Why haven't galaxies been consumed by their black holes?

If there is a black hole at the center of every galaxy, how come those galaxies have not been consumed by them over the millennium?
Artist concept of matter swirling around a black hole. Image credit: NASA/Dana Berry/SkyWorks Digital

Artist concept of matter swirling around a black hole. Image credit: NASA/Dana Berry/SkyWorks Digital

We tend to think of black holes as some kind of cosmic vacuum cleaner, constantly sucking in all the material around it. And while it’s true that if you managed to very carefully drop an object into a black hole, you’d never ever get that object back, under normal circumstances, black holes are actually remarkably bad at pulling material that close.

There are two reasons for this; the first is that black holes aren’t actually attractive to anything for any reason other than gravity. Much like our solar system is in a stable orbit around the sun, the vast majority of a galaxy is in a stable orbit around the black hole, with no real reason to go plunging towards the very centre of the galaxy.

The second reason that black holes are bad at being astronomical vacuum cleaners is that they’re really, really, inefficient at getting material close enough to them to cross the event horizon and add to the mass of the black hole. Even small black holes, which exist in great numbers in a galaxy, are much better at tearing a companion star apart than they are at actually growing their own size by consuming the other star.
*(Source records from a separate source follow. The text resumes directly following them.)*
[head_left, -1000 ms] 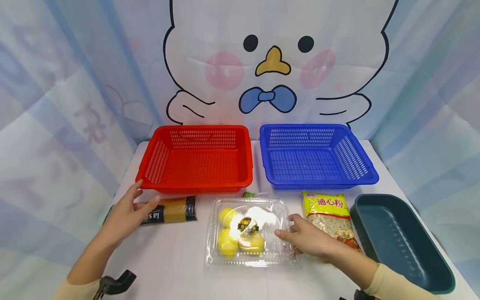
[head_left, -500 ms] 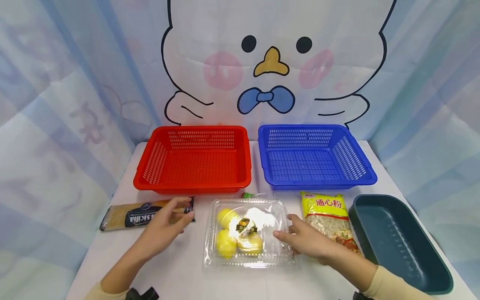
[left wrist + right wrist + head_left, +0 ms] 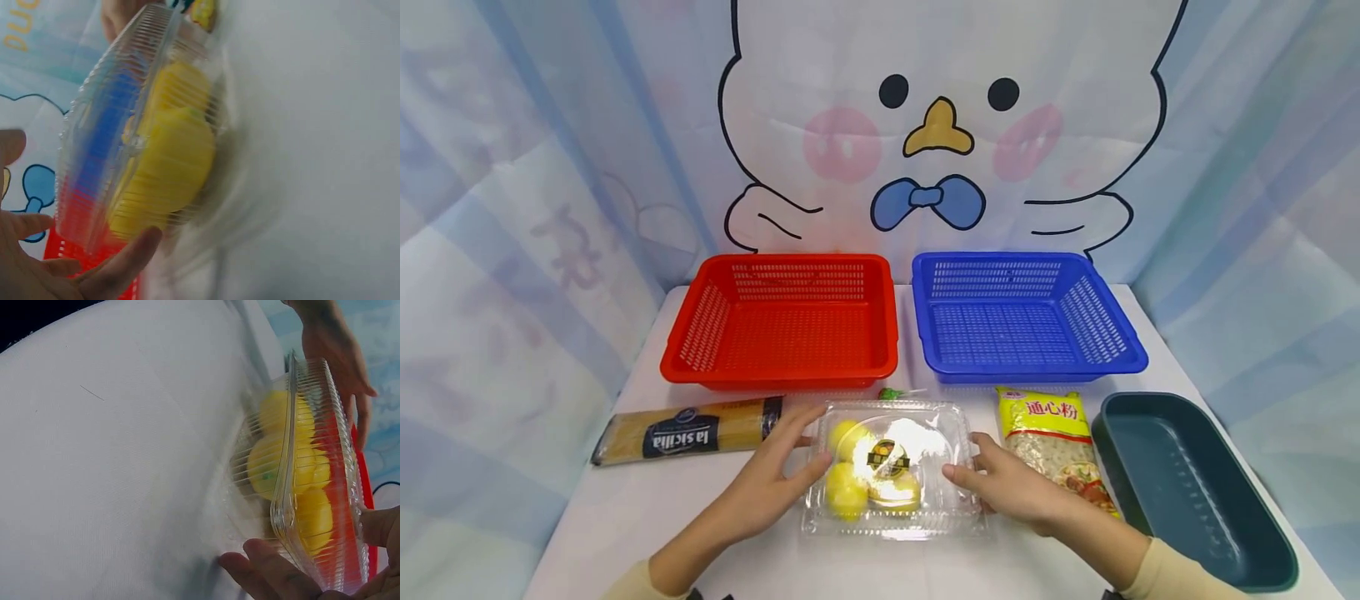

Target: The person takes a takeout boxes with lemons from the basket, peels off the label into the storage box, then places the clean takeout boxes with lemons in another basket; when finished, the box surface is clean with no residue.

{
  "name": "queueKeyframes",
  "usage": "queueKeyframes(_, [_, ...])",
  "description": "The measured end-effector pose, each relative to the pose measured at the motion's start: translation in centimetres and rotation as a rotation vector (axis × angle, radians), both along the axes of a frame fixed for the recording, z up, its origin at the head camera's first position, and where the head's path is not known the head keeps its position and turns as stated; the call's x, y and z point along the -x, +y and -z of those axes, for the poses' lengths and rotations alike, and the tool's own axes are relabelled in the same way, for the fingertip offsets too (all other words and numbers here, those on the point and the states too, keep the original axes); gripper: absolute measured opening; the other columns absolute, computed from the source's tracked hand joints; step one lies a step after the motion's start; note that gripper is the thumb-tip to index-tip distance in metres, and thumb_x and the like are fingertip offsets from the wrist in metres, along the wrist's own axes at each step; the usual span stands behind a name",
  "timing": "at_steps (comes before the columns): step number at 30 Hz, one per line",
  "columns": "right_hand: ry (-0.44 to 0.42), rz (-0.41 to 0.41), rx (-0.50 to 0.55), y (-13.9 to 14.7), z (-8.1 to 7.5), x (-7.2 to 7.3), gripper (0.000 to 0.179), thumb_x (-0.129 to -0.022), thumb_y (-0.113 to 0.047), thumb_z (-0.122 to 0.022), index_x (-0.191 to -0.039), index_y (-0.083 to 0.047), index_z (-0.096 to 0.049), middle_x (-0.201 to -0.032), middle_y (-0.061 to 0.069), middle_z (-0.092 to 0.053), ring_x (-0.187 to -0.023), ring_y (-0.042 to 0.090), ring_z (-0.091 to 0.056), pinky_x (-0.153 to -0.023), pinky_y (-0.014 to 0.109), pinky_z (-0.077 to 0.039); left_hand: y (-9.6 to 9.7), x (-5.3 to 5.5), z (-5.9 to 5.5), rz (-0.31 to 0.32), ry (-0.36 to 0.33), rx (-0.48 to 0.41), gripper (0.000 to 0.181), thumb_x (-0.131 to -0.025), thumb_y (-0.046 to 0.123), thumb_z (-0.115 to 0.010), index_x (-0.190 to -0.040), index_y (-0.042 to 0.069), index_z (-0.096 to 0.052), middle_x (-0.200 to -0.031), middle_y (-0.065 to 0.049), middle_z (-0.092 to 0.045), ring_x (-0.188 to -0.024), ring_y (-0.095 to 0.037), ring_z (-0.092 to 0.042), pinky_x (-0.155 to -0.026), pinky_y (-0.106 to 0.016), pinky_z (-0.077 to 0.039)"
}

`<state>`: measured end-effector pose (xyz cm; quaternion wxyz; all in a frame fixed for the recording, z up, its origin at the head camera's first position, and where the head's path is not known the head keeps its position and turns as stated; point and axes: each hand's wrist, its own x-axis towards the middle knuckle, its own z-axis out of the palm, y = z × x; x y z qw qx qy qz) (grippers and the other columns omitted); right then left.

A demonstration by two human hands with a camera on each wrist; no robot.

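A clear plastic clamshell box holds several yellow fruits and has a dark round label on its lid. At its right side my right hand grips the edge, thumb on the lid. In the right wrist view its fingertips are low beside the box. My left hand is at the box's left side, thumb and fingers apart; whether it touches the plastic I cannot tell. The left wrist view shows the left thumb close to the box wall.
Behind stand a red basket and a blue basket. A spaghetti pack lies left. On the right are a yellow-topped bag of pasta and a dark teal tub. A small green item lies behind the box.
My left hand has moved right, from over the spaghetti pack near the red basket to the box's left side. The right hand has stayed at the box's right edge.
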<state>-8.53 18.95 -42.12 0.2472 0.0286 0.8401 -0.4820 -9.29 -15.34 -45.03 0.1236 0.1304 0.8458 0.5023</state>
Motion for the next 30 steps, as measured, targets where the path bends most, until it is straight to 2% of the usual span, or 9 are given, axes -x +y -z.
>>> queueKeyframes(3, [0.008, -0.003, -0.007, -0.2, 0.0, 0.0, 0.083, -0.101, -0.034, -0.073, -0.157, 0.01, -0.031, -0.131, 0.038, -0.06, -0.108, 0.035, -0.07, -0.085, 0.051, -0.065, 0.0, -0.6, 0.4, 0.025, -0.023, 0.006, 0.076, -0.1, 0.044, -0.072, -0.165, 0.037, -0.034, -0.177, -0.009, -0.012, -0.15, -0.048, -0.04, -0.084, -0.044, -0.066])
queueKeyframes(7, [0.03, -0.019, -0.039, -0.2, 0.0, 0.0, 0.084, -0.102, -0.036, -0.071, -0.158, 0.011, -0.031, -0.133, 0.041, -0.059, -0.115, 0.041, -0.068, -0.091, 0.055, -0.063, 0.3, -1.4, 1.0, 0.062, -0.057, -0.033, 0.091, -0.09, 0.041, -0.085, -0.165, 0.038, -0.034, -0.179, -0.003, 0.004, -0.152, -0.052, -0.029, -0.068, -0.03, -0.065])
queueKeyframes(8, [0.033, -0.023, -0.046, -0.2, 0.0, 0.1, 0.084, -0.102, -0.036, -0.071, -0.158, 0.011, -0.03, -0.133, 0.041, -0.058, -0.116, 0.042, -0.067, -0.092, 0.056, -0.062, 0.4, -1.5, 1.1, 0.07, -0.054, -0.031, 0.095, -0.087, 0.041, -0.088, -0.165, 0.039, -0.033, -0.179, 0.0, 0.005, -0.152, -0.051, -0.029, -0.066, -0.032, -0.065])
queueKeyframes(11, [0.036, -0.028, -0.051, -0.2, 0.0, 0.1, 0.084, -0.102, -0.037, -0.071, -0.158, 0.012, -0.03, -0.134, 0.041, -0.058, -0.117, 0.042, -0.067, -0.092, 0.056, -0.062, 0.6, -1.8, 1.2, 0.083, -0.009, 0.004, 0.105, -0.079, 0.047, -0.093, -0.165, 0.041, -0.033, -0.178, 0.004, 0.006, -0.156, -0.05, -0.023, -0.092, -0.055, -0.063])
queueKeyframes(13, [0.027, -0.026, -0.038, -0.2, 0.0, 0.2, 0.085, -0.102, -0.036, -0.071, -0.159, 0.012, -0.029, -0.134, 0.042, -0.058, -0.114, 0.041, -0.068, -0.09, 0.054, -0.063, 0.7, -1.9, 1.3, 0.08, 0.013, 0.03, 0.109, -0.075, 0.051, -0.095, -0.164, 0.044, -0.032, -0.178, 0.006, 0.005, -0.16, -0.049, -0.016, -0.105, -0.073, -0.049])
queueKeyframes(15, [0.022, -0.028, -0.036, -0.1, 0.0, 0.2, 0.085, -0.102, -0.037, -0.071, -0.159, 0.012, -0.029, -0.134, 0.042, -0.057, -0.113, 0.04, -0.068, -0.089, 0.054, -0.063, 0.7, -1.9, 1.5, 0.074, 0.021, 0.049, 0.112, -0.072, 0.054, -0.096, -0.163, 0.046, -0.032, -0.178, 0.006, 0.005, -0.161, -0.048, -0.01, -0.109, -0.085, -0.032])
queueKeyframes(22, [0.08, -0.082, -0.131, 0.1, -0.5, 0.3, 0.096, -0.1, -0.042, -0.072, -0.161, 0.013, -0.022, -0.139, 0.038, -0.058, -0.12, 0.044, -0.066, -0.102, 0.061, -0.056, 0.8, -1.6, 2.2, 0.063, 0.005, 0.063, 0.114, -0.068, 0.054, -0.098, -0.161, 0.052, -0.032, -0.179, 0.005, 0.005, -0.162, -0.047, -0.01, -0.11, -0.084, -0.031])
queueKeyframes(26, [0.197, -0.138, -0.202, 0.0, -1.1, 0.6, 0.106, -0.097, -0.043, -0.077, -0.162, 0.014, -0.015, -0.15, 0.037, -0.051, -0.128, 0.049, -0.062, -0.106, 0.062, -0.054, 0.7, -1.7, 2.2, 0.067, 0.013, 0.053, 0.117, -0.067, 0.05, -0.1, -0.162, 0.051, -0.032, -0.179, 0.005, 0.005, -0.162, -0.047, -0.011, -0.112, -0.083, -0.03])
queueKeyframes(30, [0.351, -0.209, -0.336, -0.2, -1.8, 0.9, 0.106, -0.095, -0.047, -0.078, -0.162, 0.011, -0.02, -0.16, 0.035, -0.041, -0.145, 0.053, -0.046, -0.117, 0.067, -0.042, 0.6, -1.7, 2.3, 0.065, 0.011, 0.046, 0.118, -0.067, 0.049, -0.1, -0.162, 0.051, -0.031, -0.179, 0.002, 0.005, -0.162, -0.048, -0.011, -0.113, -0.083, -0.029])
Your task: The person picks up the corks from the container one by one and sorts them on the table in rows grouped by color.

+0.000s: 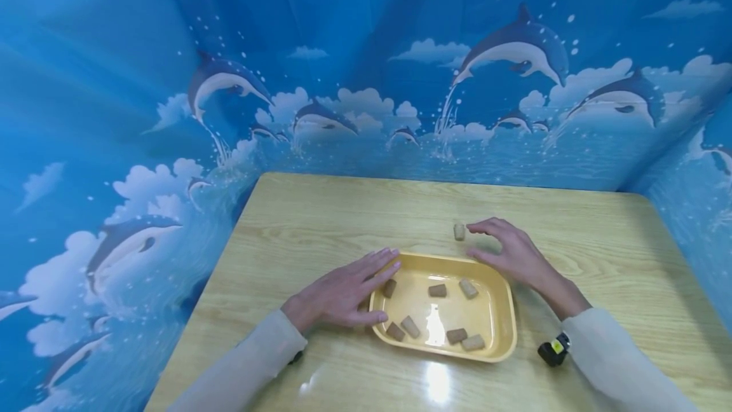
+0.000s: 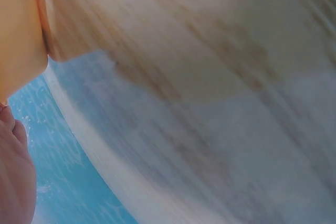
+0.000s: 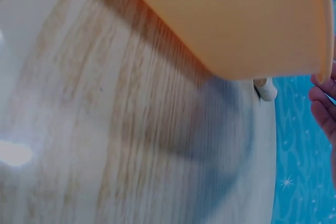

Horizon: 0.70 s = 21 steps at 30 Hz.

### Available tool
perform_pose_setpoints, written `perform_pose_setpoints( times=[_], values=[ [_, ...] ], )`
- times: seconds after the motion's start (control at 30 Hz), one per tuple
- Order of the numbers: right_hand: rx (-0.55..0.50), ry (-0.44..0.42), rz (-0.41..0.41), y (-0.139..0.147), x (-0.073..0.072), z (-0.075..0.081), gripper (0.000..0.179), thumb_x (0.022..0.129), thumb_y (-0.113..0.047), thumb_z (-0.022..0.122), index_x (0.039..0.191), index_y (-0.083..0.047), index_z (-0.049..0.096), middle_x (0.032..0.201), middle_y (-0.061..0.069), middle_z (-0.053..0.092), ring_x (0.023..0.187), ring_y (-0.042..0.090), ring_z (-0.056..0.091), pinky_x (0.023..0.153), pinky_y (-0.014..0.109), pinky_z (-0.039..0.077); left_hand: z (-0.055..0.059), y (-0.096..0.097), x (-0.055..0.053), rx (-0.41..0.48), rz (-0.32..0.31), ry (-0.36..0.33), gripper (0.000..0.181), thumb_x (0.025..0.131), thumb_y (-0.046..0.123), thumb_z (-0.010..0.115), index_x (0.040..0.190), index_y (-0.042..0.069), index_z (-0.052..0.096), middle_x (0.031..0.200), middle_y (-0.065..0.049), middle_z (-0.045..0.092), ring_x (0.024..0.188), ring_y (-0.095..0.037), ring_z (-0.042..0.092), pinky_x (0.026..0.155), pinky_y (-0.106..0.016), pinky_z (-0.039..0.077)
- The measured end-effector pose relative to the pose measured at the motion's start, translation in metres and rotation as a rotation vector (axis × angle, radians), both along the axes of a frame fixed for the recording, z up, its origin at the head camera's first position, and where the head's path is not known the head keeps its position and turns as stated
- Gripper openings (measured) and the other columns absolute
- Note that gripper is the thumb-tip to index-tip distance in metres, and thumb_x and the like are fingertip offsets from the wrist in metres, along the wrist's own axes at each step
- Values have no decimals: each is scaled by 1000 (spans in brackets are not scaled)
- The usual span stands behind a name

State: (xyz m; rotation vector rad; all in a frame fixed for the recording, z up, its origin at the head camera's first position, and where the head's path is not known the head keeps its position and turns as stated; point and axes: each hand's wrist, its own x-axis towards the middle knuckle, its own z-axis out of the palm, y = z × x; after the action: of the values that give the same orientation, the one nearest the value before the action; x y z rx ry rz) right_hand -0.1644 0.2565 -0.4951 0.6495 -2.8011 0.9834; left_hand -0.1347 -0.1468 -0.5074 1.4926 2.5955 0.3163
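A yellow tray (image 1: 503,316) stands on the table, holding several small cork-like cylinders, some brown (image 1: 437,290) and some paler tan (image 1: 468,288). Another tan cylinder (image 1: 459,231) stands on the tabletop just beyond the tray's far rim. My left hand (image 1: 345,291) lies across the tray's left rim with its fingers extended. My right hand (image 1: 509,250) is over the far right corner, thumb and fingers spread apart, fingertips close beside the lone cylinder. Nothing shows between them. In the right wrist view the lone cylinder (image 3: 268,89) peeks out past the tray wall (image 3: 252,24).
The light wood-grain table (image 1: 320,208) reaches back to a blue curtain (image 1: 366,68) printed with dolphins. A small black device (image 1: 553,351) is at the right sleeve. Bright glare lies on the tabletop in front of the tray.
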Motion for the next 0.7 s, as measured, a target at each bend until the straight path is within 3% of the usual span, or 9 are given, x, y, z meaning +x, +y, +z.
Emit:
perform_pose_setpoints(
  times=[0.43,0.7],
  values=[
    [-17,114,100,-20,17,7,47,88,-18,91,132,-8,76,127,6,77,118,34,73,99,62,63,0,0,0,-9,3,-17,97,107,79,32,177,19,0,186,-1,-6,172,-20,1,140,-41,18],
    [-13,102,159,-35,30,9,48,88,-21,92,133,-12,76,131,4,76,123,32,71,101,59,63,1,1,-1,-23,3,-12,97,108,77,36,177,18,2,186,-1,-5,172,-20,2,140,-41,21]
  ],
)
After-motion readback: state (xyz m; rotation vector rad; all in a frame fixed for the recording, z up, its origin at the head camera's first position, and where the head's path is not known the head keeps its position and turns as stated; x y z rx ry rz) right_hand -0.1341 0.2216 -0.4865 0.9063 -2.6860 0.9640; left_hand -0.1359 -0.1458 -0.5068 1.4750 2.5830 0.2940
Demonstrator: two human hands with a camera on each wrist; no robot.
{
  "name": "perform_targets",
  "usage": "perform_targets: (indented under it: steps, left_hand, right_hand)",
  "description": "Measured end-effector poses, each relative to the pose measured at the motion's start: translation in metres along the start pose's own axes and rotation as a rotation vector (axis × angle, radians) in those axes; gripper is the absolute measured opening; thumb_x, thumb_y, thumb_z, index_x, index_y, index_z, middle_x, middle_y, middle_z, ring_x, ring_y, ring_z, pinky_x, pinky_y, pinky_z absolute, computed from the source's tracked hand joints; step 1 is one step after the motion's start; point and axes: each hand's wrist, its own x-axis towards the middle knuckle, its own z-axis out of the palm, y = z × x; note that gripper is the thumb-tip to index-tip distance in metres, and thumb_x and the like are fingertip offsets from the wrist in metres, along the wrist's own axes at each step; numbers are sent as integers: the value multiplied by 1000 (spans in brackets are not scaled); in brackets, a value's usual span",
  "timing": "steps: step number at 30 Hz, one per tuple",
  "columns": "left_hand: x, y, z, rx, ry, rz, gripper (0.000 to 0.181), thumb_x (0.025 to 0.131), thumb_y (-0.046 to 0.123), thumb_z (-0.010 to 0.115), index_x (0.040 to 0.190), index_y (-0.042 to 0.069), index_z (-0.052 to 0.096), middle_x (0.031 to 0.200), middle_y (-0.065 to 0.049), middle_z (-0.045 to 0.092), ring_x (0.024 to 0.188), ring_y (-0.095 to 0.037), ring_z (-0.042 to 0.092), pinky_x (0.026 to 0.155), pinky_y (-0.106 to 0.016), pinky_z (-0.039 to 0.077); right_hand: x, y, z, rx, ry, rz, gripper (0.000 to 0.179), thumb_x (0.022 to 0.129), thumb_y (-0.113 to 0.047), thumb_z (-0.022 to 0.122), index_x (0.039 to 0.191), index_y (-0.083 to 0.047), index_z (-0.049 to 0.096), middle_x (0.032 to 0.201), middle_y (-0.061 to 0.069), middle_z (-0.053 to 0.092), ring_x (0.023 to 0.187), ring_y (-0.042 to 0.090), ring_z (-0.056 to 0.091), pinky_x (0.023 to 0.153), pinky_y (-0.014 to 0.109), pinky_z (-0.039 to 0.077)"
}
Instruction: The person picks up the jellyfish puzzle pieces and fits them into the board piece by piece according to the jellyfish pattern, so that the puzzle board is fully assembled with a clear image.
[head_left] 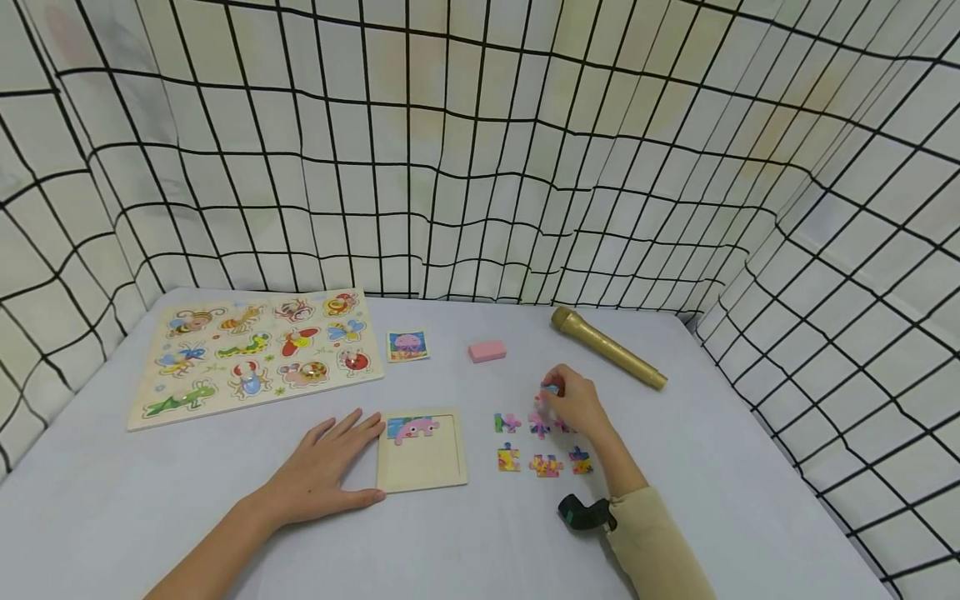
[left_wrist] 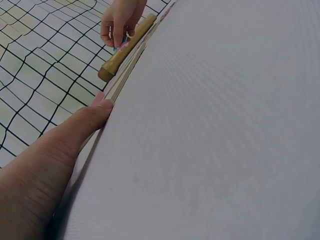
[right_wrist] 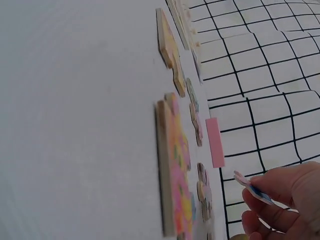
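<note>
In the head view my left hand [head_left: 322, 473] lies with fingers spread, thumb and fingertips at the left edge of a small wooden puzzle tray [head_left: 423, 467]. Joined pieces showing a pink animal on blue [head_left: 414, 428] fill part of the tray's top. My right hand [head_left: 576, 402] pinches a blue and pink puzzle piece [right_wrist: 256, 190] between thumb and fingers, lifted above the table in the right wrist view. Beneath and before that hand lie several loose puzzle pieces [head_left: 547, 465] in two rows, some partly covered by the hand.
A large insect puzzle board [head_left: 258, 354] lies at the back left. Beside it are a small picture card [head_left: 408, 345], a pink block [head_left: 487, 351] and a gold microphone [head_left: 607, 346]. Black netting [head_left: 450, 175] over white cloth borders the table [head_left: 315, 558].
</note>
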Motion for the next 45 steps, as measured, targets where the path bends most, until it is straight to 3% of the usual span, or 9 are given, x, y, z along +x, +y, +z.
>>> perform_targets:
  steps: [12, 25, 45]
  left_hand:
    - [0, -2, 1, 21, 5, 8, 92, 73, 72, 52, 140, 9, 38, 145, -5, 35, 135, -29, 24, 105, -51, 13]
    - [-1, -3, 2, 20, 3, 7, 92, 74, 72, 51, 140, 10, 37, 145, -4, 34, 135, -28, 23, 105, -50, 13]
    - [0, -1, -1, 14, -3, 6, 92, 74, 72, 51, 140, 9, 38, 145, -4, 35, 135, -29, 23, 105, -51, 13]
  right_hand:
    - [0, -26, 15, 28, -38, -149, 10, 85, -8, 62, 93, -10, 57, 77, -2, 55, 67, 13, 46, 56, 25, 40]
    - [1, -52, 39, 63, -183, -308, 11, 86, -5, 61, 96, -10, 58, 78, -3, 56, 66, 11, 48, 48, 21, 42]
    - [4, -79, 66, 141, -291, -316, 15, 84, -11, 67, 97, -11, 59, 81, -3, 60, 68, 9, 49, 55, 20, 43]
Material near a black hole tends to form what’s called an accretion disk- a thin, rapidly rotating disk outside the event horizon of the black hole. The gas trying to get to the black hole will speed up the closer it gets to the black hole, and any jostling between gas particles will heat the gas to incredibly high temperatures. At these temperatures, the gas will start glowing in X-rays, which flow out vertically away from the disk. Sometimes this process also causes huge galactic winds, which pushes material vertically away from the galaxy. A significant fraction of the material which could otherwise have made it to the black hole will get pushed straight back out again before it gets particularly close.

But that’s assuming that there’s a lot of material near the black hole, actively falling towards the event horizon. The supermassive black holes in the centers of galaxies have an additional problem - there might not even be any material around in the first place. The Milky Way’s central black hole, for instance, seems to be surrounded by stars, but almost no gas, so there’s no accretion disk around our black hole. In order to be shredded by a black hole, a star would have to come very, very close to the black hole. The star that orbits the black hole in the centre of the Milky Way orbits once every fifteen years (this is really short) and we’ve been (incredibly) able to watch it move around the black hole. It comes within a light-day of the event horizon, and that’s still not close enough to get torn apart or sucked in. (There are videos of the orbiting stars. Go watch them. Here’s the actual data and here’s the physical model from that data. They are both super cool.)

The fastest way for a black hole to grow in size - at least, as far as we know right now - is by crashing into another galaxy. When that happens, after things settle down, the heaviest objects will wind up in the centre, which for two galaxies will be the two black holes. Over time, the two black holes will lose enough energy while orbiting each other to merge into a single black hole. If the other galaxy was about the same mass as the original galaxy, this should double the mass of the black hole in one fell swoop - much more efficient than than by trying to build mass with gas.